Various reports from the National Committee were presented during a panel discussion aimed at assessing the impact of the International Year of Co-operatives (IYC). The session was part of the Closing Ceremony of the IYC.
Minister Sjarfuddin Hassan of Indonesia was the first to present a report on the policies implemented by his government throughout the IYC.
He began by presenting his tribute to the victims of Hurricane Sandy.
He said the International Year was a “chance to highlight and promote co-ops in our countries".
Speaking on behalf of the Indonesian Government, he said that co-ops and small and medium enterprises (SME) can have a great contribution to society, and that co-operative development will continue to be a high priority in Indonesia.
He added that the policies adopted by the Government aimed to strengthen the institutional capacity of co-operatives, securing an appropriate environment for their development and creating equitable growth for Indonesian people.
Minister Sjarfuddin Hassan also said that one of the biggest saving and loans co-ops in Indonesia hopes to become one of the world's top 300 co-ops. He highlighted that many co-ops are not good enough in terms of their economic performance, but they have a tremendous impact on society and low income people depend upon them.
The Minister said: “These types of co-ops need to be recognised. I do hope that in the future there will be some adjustments to the criteria we use to determine the best co-ops”.
Mr Sjarfuddin Hassan said co-ops play an important role in reducing poverty, therefore the Indonesian government is encouraging society to join co-ops.
Throughout the year the Indonesian Government has been organising numerous activities such as seminars, conferences and expos. It had also commemorated the co-operative day in July 2012, held the Global 300 conference and adopted a new Co-operative Law.
The second report came from Michael Mercieca, representing the Government of Malta.
He said: “The work over the past years has achieved quite a lot in respect of our population”.
Mr Mercieca referred to Malta as a bridge between Europe, Africa and the Middle East. He explained that due to its geo-strategic location, his country has worked on helping co-ops to transfer and share experiences between countries in the Mediterranean.

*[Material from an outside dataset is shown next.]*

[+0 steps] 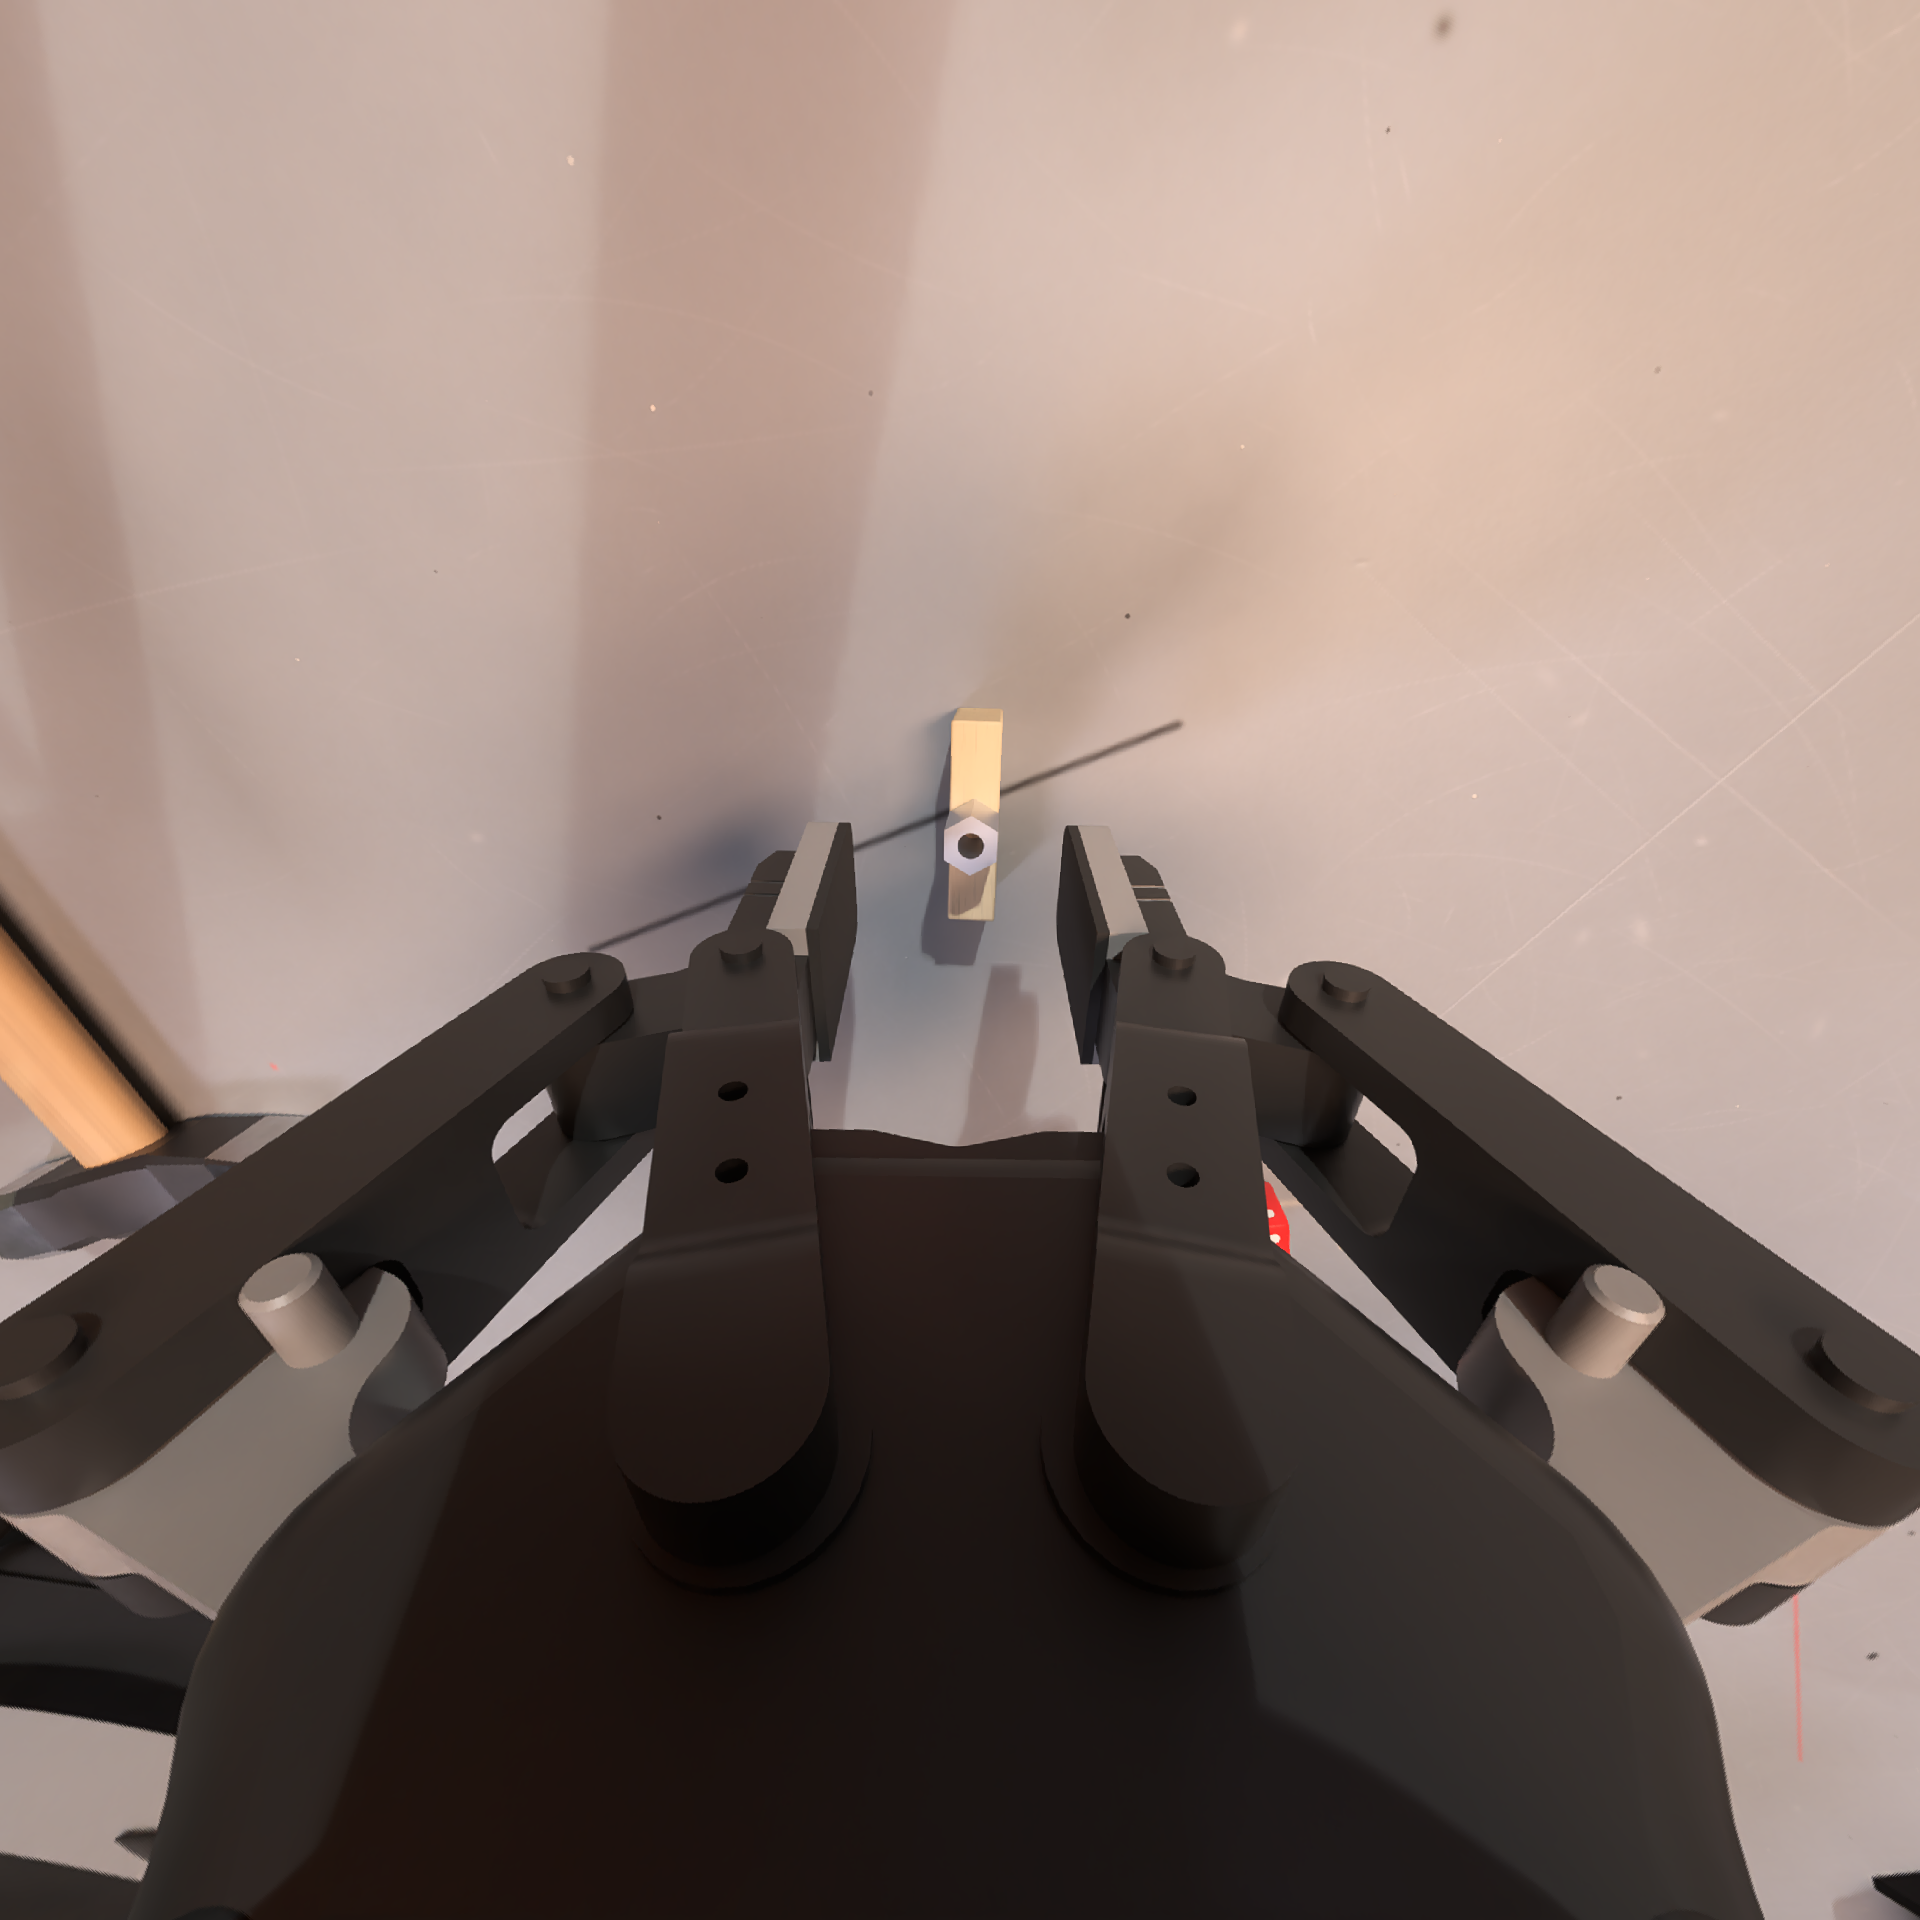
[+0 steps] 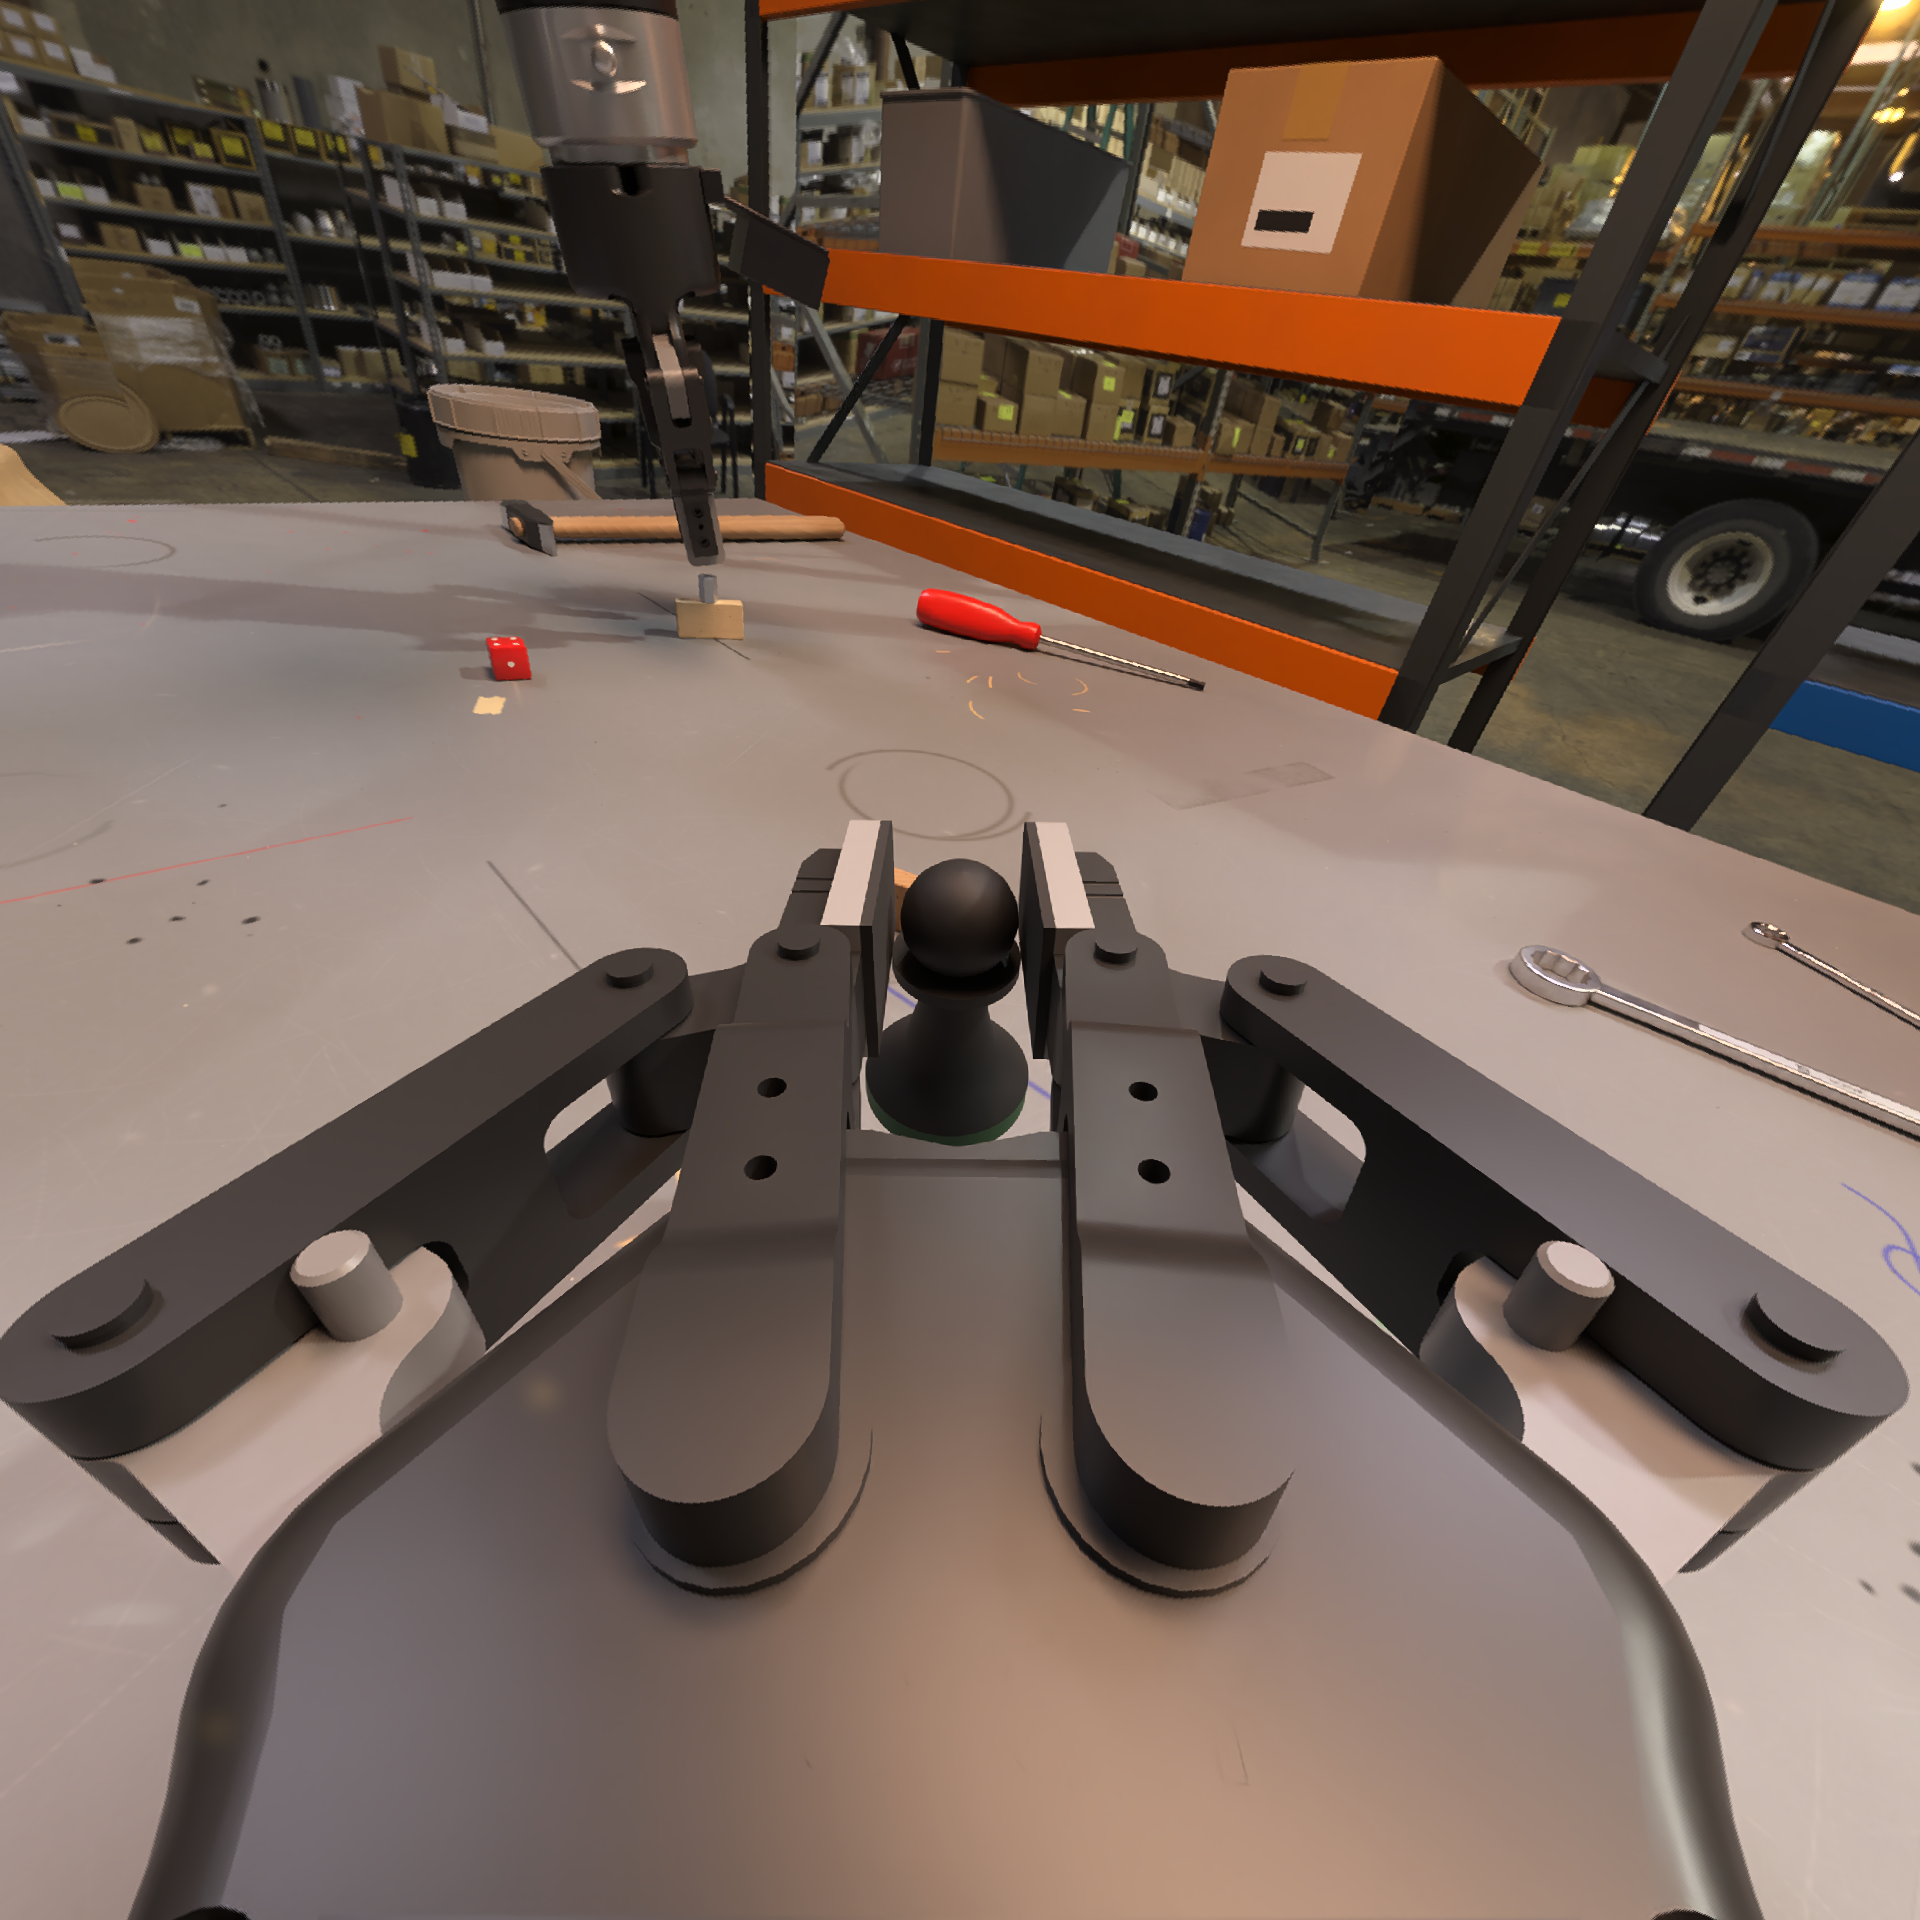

The IYC Programme of the Maltese Government – Co-ops in Social Development, was launched in Parliament at the beginning of 2012.
Mr Mercieca said the IYC can only be the platform for future and emphasised the important role of co-op branding, marketing and social media.
The Government of Malta organised various events to promote the IYC, including training sessions on how to set up and lead co-ops. Minister Mercieca said youth involvement and co-op legislation are also on the government's agenda.
The government has encouraged students to set up co-ops and has also held discussions on co-op banking as an alternative to the traditional banking model.
He said: “Co-ops need to work hard between themselves to achieve the most of the IYC”. He added that sectors also need to co-operate from co-ops to civil society, the government and media organisations.“There should be information to monitor the existence of new co-ops and training of personnel who could then assist in forming new co-ops,” said Minister Mercieca.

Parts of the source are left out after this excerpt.